The first thing we need to do is run a few more tests to get the entire picture and see if any other systems have issues.
This is a series of tests that is used on all crank, no starts to isolate what is going on. You may have already done some of it but complete the parts that you haven't yet and we'll go from there.

Side note: That P0110 is for an IAT (intake air temp) sensor circuit. That can cause the engine to go very rich s you should get that resolved.

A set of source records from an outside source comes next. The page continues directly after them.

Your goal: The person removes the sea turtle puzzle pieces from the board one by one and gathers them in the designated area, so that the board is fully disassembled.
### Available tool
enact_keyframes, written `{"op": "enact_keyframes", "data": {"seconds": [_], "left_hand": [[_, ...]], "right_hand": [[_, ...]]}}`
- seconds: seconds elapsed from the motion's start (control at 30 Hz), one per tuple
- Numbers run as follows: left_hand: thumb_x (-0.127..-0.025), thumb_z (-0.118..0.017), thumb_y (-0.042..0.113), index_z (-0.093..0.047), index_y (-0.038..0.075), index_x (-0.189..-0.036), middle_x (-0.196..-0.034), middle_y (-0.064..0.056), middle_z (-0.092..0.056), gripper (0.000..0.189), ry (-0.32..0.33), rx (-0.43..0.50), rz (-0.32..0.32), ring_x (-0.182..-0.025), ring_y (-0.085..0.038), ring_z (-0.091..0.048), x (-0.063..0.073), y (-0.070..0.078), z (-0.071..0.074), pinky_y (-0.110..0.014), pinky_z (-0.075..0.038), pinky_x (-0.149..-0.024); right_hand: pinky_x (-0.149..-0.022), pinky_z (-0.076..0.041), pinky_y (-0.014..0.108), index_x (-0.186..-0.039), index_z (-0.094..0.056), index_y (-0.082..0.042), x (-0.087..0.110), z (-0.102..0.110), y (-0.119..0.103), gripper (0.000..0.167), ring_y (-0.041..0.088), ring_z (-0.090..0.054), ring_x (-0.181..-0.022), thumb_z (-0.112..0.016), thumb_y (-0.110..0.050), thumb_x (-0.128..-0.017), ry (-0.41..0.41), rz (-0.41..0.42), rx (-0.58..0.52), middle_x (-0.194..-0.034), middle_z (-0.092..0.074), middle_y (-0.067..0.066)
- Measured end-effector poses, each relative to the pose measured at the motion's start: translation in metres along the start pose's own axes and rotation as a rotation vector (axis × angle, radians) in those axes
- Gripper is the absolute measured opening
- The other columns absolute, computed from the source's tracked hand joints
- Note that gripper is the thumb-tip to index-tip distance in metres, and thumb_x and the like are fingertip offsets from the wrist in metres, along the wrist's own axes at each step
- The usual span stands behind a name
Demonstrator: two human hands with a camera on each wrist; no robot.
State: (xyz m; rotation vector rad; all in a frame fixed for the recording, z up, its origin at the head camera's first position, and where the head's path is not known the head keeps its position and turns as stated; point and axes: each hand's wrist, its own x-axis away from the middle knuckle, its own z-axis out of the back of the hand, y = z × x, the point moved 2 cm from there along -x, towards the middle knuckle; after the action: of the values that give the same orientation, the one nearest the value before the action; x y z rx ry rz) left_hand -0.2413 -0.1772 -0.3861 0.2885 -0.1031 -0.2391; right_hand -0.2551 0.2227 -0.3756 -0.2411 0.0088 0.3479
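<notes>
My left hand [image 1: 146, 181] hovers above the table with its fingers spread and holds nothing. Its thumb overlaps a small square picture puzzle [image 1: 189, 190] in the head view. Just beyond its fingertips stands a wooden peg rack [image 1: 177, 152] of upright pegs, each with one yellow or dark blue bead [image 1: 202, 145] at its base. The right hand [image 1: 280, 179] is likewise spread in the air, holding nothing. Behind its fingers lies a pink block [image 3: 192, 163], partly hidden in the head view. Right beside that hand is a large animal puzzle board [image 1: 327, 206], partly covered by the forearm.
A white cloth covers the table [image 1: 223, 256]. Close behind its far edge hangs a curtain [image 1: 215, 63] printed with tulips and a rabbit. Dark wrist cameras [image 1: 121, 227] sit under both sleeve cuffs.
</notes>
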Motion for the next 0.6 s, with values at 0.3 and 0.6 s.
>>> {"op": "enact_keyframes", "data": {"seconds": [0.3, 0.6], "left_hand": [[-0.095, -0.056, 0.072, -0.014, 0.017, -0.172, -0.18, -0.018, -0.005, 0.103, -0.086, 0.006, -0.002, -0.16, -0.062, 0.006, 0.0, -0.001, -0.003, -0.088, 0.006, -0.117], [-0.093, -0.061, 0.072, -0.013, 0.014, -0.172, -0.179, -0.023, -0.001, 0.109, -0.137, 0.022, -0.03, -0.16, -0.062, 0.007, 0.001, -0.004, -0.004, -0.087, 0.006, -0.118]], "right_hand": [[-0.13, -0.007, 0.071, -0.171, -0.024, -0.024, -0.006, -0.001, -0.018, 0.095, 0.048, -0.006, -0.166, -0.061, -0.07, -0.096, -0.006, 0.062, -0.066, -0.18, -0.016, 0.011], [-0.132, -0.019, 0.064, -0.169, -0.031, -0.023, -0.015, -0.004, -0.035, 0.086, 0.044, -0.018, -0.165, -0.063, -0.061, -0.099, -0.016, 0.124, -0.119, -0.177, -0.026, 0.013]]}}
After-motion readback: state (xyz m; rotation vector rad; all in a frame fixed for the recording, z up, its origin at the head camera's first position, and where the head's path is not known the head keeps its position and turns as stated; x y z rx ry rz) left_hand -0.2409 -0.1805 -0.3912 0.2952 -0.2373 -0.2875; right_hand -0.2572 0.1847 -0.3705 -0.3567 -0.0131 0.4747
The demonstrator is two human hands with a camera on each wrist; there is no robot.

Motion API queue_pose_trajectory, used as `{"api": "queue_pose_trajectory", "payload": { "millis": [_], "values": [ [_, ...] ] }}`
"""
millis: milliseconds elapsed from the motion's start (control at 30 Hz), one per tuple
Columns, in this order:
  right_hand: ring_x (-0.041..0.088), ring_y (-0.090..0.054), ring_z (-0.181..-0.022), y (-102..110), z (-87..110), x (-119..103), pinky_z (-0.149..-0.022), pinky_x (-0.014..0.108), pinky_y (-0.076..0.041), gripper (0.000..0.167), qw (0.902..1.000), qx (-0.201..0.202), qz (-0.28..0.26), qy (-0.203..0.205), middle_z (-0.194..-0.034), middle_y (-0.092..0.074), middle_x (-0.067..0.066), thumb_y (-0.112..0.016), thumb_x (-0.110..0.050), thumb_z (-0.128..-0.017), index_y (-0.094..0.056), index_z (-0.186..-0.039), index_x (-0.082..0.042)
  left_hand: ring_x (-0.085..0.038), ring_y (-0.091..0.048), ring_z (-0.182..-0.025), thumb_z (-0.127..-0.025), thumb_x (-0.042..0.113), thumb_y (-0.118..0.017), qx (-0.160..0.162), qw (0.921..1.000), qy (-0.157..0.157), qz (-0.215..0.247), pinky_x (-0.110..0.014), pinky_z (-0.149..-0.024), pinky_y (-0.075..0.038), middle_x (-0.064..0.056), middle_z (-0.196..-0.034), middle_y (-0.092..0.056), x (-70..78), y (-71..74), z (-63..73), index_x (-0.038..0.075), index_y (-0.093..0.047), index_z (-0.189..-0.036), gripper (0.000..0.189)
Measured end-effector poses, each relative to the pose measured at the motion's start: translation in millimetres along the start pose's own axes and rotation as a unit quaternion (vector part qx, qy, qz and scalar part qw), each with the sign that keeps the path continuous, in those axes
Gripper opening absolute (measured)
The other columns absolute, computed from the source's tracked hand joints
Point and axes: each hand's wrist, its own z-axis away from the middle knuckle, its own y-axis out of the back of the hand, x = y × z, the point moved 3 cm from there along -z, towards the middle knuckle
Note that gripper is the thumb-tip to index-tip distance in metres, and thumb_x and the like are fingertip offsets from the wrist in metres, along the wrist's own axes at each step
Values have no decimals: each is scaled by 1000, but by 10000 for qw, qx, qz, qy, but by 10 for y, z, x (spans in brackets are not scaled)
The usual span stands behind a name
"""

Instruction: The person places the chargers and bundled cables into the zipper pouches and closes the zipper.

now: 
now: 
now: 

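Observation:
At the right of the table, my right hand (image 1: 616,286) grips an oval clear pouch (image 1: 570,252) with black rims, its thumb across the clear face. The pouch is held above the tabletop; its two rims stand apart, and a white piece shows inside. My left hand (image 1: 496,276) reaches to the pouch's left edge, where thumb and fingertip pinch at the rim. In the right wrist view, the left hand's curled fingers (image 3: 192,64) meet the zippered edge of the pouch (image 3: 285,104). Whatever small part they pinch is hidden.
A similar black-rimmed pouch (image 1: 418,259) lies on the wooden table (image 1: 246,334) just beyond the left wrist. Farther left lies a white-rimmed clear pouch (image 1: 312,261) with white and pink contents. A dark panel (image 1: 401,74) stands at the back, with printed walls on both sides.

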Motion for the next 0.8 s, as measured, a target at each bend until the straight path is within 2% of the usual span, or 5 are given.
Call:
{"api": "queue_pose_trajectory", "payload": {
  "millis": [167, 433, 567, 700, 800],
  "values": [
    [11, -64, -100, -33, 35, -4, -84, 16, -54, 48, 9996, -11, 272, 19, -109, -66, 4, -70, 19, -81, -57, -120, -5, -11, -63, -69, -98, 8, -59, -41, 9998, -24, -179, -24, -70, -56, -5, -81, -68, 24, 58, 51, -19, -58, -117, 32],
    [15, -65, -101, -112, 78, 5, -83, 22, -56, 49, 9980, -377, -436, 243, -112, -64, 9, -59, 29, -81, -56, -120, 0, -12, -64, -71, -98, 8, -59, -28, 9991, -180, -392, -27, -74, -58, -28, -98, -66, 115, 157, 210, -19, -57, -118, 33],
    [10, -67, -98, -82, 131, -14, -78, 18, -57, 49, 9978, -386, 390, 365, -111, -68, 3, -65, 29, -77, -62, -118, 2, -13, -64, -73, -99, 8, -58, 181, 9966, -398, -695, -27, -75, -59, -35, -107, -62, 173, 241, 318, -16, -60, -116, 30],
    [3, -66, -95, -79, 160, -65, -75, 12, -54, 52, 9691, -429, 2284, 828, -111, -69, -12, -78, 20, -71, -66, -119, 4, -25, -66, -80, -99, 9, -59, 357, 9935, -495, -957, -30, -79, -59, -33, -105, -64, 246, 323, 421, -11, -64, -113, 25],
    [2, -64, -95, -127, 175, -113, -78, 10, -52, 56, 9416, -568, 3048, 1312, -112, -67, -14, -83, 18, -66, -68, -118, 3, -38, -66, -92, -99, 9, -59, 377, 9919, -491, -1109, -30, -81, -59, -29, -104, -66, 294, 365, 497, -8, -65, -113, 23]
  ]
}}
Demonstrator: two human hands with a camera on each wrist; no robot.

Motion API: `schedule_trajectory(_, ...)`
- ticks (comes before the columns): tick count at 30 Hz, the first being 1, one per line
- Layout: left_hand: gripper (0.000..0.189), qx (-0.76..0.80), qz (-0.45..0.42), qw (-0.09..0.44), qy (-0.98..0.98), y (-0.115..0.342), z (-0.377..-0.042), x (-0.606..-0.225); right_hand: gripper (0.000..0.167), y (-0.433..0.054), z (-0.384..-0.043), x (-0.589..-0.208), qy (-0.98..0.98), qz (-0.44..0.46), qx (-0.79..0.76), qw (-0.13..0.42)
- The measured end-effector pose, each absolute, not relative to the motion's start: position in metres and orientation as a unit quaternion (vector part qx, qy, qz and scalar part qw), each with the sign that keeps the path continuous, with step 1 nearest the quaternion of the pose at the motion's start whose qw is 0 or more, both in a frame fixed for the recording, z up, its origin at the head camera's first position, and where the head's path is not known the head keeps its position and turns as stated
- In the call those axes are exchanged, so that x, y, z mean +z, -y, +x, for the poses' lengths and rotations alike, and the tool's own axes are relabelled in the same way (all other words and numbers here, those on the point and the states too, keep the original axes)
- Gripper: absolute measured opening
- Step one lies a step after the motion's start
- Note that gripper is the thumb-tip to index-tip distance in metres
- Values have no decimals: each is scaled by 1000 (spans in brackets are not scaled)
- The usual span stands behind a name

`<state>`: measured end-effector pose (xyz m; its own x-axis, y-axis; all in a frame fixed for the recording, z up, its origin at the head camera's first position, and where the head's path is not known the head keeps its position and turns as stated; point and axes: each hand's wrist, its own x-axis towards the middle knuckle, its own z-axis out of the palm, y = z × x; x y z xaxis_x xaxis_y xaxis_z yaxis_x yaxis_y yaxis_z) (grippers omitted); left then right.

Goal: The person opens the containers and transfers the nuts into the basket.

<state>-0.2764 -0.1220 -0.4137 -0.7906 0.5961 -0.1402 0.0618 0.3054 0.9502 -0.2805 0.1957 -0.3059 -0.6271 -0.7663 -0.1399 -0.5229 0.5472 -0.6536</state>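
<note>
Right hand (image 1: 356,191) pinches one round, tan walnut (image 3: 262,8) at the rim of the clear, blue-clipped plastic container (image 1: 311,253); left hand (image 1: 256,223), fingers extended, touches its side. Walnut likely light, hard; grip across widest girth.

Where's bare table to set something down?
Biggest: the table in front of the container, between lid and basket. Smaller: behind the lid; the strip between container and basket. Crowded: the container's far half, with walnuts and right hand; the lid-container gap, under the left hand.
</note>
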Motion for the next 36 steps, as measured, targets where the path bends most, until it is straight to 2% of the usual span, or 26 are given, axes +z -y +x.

All "crank, no start" conditions are approached in the same way. Every engine requires certain functions to be able to run. Some of these functions rely on specific components to work and some components are part of more than one function so it is important to see the whole picture to be able to conclude anything about what may have failed. Also, these functions can ONLY be tested during the failure. Any other time and they will simply test good because the problem isn't present at the moment.
If you approach this in any other way, you are merely guessing and that only serves to replace unnecessary parts and wastes money.

Every engine requires spark, fuel and compression to run. That's what we have to look for.

These are the basics that need to be tested and will give us the info required to isolate a cause.

1) Test for spark at the plug end of the wire using a spark tester. If none found, check for power supply on the + terminal of the coil with the key on.

2) Test for injector pulse using a small bulb called a noid light. If none found, check for power supply at one side of the injector with the key on.

3) Use a fuel pressure gauge to test for correct fuel pressure, also noticing if the pressure holds when key is shut off.

4) Do a complete compression test on all cylinders

Once you have determined which of these functions has dropped out,
you will know which system is having the problem.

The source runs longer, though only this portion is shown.